### What the task requires
Gather from the listing below each line that includes the word "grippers", and copy it.

### Data provided
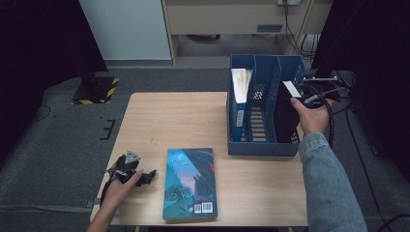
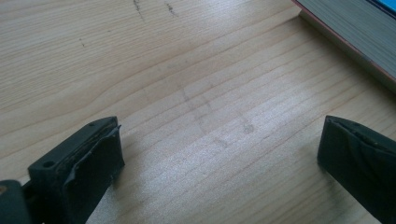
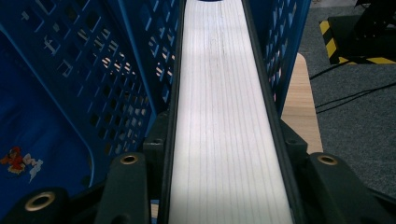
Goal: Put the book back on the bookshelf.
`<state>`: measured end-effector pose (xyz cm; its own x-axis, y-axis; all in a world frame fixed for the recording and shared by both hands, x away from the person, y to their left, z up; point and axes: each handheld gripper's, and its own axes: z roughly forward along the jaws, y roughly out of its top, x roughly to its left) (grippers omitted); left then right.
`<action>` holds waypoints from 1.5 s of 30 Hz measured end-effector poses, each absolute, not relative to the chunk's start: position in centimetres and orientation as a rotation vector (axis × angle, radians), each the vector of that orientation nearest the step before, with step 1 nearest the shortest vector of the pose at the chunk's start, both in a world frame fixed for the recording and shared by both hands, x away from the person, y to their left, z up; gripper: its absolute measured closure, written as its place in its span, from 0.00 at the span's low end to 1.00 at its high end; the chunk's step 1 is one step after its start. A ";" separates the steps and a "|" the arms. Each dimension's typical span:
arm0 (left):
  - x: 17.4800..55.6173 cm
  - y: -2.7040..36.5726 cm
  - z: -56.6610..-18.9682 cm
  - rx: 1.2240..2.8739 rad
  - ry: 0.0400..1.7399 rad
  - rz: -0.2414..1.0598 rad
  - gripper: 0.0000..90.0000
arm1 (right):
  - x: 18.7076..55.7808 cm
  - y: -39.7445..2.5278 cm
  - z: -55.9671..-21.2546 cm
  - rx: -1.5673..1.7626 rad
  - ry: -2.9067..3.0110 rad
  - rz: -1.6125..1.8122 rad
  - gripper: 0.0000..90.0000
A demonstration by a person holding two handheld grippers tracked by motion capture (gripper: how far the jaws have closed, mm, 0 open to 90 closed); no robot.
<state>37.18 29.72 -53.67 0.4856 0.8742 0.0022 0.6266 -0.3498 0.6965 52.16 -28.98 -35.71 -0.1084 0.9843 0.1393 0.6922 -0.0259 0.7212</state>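
A blue three-slot file rack (image 1: pixel 261 145) stands at the table's right side. My right gripper (image 1: pixel 302 99) is shut on a dark-covered book (image 1: pixel 285 116), held upright in the rack's right slot. In the right gripper view the book's white page edge (image 3: pixel 224 116) runs between the jaws of my right gripper (image 3: pixel 224 186), with the rack's mesh walls (image 3: pixel 93 93) on both sides. A teal book (image 1: pixel 189 183) lies flat near the front edge. My left gripper (image 1: pixel 147 176) rests on the table left of it, open and holding nothing (image 2: pixel 219 154); the teal book's page edge (image 2: pixel 355 32) lies beyond.
A blue-spined book (image 1: pixel 239 96) stands in the rack's left slot; the middle slot holds nothing. The wooden table (image 1: pixel 169 121) is bare at the back left. Cables (image 1: pixel 333 92) trail off the right side behind the rack.
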 end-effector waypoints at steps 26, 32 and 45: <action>37.2 29.6 -53.7 2.100 1.226 0.499 0.00 | 51.1 -28.3 -36.0 1.740 1.885 0.889 0.55; 37.2 29.6 -53.7 2.101 1.225 0.499 0.00 | 51.2 -28.5 -36.0 1.746 1.878 0.895 0.54; 37.2 29.6 -53.7 2.101 1.223 0.498 0.00 | 51.4 -28.0 -36.1 1.757 1.863 0.871 0.58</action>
<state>37.16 29.57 -53.67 0.4928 0.8702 0.0020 0.6238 -0.3548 0.6964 51.42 -28.03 -36.14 -0.1015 0.9890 0.1074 0.7167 -0.0022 0.6974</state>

### Answer to this exercise
`<state>`: measured end-effector pose (xyz cm; its own x-axis, y-axis; all in a world frame fixed for the recording and shared by both hands, x away from the person, y to their left, z up; point and axes: each handheld gripper's, and its own axes: z roughly forward along the jaws, y roughly out of its top, x roughly to its left) (grippers omitted); left then right.
A demonstration by a person holding two handheld grippers tracked by motion capture (gripper: how far the jaws have closed, mm, 0 open to 90 closed); no robot.

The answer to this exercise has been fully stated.